(Problem description)
For this exercise, output exactly and only the lines running from the one with "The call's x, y" through the final line of the data below, without pictures.

━━━━━━━━━━━━━━━━━━━━

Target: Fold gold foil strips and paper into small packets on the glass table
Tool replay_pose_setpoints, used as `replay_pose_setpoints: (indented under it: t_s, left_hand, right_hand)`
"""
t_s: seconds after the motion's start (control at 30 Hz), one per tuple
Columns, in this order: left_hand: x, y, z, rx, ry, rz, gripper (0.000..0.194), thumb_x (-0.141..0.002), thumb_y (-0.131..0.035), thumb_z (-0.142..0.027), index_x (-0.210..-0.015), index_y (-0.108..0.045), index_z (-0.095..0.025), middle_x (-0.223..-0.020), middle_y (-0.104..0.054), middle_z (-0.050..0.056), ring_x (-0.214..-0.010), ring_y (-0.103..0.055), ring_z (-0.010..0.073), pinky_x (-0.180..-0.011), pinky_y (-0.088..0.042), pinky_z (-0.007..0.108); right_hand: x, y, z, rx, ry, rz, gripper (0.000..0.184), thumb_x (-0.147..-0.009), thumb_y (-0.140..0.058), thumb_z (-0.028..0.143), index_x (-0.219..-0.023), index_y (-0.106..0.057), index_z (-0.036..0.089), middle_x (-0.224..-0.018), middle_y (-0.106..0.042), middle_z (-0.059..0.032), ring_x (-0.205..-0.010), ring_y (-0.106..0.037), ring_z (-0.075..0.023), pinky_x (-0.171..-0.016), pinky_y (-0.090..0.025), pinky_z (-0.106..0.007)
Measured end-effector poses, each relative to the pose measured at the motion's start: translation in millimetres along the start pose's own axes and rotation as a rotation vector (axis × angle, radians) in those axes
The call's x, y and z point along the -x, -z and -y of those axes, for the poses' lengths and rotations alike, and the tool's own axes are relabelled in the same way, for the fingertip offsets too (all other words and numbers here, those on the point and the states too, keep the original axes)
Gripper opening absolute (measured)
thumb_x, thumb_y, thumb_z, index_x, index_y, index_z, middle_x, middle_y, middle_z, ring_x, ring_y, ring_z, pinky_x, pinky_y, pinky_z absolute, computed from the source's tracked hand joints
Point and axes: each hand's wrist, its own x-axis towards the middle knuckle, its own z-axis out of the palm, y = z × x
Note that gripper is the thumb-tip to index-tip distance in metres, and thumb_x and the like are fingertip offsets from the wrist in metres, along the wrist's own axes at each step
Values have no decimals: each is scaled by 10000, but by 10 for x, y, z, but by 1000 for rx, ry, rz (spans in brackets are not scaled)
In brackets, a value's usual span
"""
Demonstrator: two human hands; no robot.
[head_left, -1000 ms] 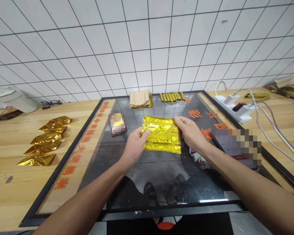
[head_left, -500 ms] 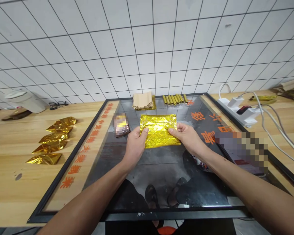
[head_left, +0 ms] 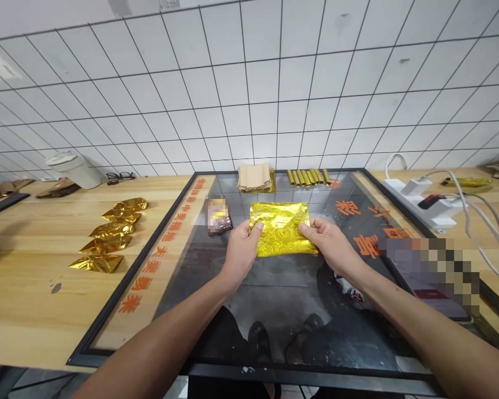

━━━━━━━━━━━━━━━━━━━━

(Task answer)
The call's x, y and z point along the -x, -z and -y of those axes, for the poses' lengths and rotations alike, and the tool's own axes are relabelled in the same way, for the fingertip offsets too (all other words and numbers here, those on the point and the states too, keep the original axes)
Gripper opening absolute (measured)
thumb_x, thumb_y, thumb_z, index_x, index_y, index_z, middle_x, middle_y, middle_z, ring_x, ring_y, ring_z, pinky_x, pinky_y, pinky_z absolute, computed from the source's tracked hand joints
Point and axes: each hand's wrist, its own x-axis towards the middle knuckle, its own z-axis out of the palm, y = z × x
Note that gripper is the thumb-tip to index-tip distance in metres, and thumb_x and the like are fingertip offsets from the wrist in metres, along the wrist's own axes at each step
Values have no decimals: each is scaled by 10000, but by 10 for x, y, z, but by 1000 for rx, ry, rz (spans in brackets are not scaled)
In brackets, a value's usual span
"""
Demonstrator: two human hands; no robot.
[head_left, -1000 ms] 
[head_left, -500 ms] 
[head_left, +0 ms] 

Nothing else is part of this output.